__ACTIVITY__:
Take the lines from the beginning of the data below through the line holding "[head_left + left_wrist" and return exactly those.

-- COLLECTED MATERIAL follows --

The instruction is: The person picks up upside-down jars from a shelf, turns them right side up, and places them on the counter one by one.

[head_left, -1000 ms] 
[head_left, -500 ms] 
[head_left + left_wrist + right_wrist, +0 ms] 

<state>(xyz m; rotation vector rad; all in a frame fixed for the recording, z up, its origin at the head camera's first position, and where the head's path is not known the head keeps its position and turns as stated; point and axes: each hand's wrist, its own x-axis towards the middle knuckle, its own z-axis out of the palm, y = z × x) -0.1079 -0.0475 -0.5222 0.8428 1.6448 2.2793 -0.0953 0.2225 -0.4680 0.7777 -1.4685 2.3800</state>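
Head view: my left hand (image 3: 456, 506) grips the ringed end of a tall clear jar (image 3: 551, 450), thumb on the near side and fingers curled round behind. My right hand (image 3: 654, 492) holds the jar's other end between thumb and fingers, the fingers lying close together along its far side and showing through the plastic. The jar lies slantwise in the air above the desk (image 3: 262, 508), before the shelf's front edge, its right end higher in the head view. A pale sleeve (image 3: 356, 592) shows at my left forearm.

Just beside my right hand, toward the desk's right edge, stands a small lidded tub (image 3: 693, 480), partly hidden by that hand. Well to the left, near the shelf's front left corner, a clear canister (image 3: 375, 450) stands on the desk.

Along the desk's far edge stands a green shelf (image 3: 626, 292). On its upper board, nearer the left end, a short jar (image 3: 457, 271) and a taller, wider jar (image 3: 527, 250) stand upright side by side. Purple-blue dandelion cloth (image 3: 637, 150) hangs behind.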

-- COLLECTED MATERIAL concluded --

__TASK RESULT__:
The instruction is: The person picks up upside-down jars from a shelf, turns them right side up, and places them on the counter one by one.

[head_left, -1000 ms] 
[head_left, -500 ms] 
[head_left + left_wrist + right_wrist, +0 ms] 

Nothing more remains for this exercise.